# Assigned task
Type out the data again, word for word and in full.

———

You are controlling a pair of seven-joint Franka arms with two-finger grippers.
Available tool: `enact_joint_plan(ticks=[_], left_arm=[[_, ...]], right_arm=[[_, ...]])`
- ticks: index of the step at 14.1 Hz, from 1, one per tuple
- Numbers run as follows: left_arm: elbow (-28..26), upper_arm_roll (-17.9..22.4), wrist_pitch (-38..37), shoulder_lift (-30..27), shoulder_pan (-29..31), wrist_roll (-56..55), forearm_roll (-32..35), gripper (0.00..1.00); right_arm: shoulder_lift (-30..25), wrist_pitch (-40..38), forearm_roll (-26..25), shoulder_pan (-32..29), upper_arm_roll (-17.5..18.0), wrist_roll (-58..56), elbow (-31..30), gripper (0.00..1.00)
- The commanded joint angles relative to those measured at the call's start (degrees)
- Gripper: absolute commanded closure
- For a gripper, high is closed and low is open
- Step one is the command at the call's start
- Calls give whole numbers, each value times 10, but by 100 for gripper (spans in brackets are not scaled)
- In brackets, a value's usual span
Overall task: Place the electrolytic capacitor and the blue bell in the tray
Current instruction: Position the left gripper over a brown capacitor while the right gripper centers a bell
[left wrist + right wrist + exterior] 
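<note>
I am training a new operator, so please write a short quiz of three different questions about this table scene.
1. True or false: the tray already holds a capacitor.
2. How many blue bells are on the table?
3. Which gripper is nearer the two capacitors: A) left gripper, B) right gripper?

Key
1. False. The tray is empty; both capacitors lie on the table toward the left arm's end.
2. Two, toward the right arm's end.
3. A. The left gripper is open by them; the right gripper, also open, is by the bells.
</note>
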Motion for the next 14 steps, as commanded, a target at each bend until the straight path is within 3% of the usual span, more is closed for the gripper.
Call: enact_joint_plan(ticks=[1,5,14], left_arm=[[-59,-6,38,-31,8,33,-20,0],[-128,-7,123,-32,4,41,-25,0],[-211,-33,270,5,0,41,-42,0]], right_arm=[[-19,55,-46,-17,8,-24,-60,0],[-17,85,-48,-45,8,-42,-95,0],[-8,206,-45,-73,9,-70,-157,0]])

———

# Answer for this exercise
You are controlling a pair of seven-joint Franka arms with two-finger grippers.
Available tool: `enact_joint_plan(ticks=[_], left_arm=[[_, ...]], right_arm=[[_, ...]])`
- ticks: index of the step at 14.1 Hz, from 1, one per tuple
- Numbers run as follows: left_arm: elbow (-28..26), upper_arm_roll (-17.9..22.4), wrist_pitch (-38..37), shoulder_lift (-30..27), shoulder_pan (-29..31), wrist_roll (-56..55), forearm_roll (-32..35), gripper (0.00..1.00); right_arm: shoulder_lift (-30..25), wrist_pitch (-40..38), forearm_roll (-26..25), shoulder_pan (-32..29), upper_arm_roll (-17.5..18.0), wrist_roll (-58..56), elbow (-31..30), gripper (0.00..1.00)
- The commanded joint angles relative to those measured at the call's start (degrees)
- Gripper: absolute commanded closure
- For a gripper, high is closed and low is open
- Step one is the command at the call's start
- Calls give whole numbers, each value times 10, but by 100 for gripper (spans in brackets are not scaled)
- In brackets, a value's usual span
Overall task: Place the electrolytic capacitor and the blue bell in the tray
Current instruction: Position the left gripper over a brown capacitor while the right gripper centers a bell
[left wrist + right wrist + exterior] 
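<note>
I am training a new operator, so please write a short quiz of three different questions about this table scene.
1. True or false: the tray already holds a capacitor.
2. How many blue bells are on the table?
3. Which gripper is nearer the two capacitors: A) left gripper, B) right gripper?

Key
1. False. The tray is empty; both capacitors lie on the table toward the left arm's end.
2. Two, toward the right arm's end.
3. A. The left gripper is open by them; the right gripper, also open, is by the bells.
</note>
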Motion for the next 14 steps, as commanded, a target at each bend until the straight path is within 3% of the usual span, more is closed for the gripper.
Call: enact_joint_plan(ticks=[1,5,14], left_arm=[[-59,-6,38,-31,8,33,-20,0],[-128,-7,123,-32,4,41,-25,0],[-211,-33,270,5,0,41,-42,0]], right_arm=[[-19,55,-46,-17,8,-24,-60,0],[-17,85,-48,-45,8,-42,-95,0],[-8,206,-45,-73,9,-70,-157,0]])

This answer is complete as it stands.